60Fe galactic cosmic rays zip through space at half the
speed of light or more, about 90,000 miles per second. This seems very
fast, but the 60Fe cosmic rays won't travel far on a galactic
scale for two reasons. First, they can't travel in straight lines
because they are electrically charged and respond to magnetic forces.
Therefore they are forced to take convoluted paths along the tangled
magnetic fields in our Galaxy. Second, 60Fe is radioactive
and over a period of about 2.6 million years, half of it will
self-destruct, decaying into other elements (Cobalt-60 and then
Nickel-60). If the 60Fe cosmic rays were created hundreds of
millions of years or more ago, or very far away, eventually there would
be too little left for the ACE spacecraft to detect.

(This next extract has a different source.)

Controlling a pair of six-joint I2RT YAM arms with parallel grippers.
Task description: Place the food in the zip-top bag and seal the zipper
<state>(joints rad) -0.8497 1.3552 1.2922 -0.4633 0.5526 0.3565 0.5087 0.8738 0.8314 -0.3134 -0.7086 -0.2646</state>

"Our detection of radioactive cosmic-ray iron nuclei is a smoking gun
indicating that there has likely been more than one supernova in the
last few million years in our neighborhood of the Galaxy," said Robert
Binns of Washington University, St. Louis, Missouri, lead author of the
"In 17 years of observing, ACE detected about 300,000 galactic cosmic
rays of ordinary iron, but just 15 of the radioactive Iron-60," said
Christian. "The fact that we see any Iron-60 at all means these cosmic
ray nuclei must have been created fairly recently (within the last few
million years) and that the source must be relatively nearby, within
about 3,000 light years, or approximately the width of the local spiral
arm in our Galaxy." A light year is the distance light travels in a
year, almost six trillion miles. A few thousand light years is
relatively nearby because the vast swarm of hundreds of billions of
stars that make up our Galaxy is about 100,000 light years wide.
There are more than 20 clusters of massive stars within a few
thousand light years, including Upper Scorpius (83 stars), Upper
Centaurus Lupus (134 stars), and Lower Centaurus Crux (97 stars). These
are very likely major contributors to the 60Fe that ACE detected, owing to their size and proximity, according to the research team.
ACE was launched on August 25, 1997 to a point 900,000 miles away
between Earth and the Sun where it has acted as a sentinel, detecting
space radiation from solar storms, the Galaxy, and beyond. This research
was funded by NASA's ACE program.
Additional co-authors on this paper were: Martin Israel and Kelly
Lave at Washington University, St. Louis, Missouri; Alan Cummings, Rick
Leske, Richard Mewaldt and Ed Stone at Caltech in Pasadena, California;
Georgia de Nolfo and Tycho von Rosenvinge at Goddard; and Mark
Wiedenbeck at NASA's Jet Propulsion Laboratory in Pasadena, California.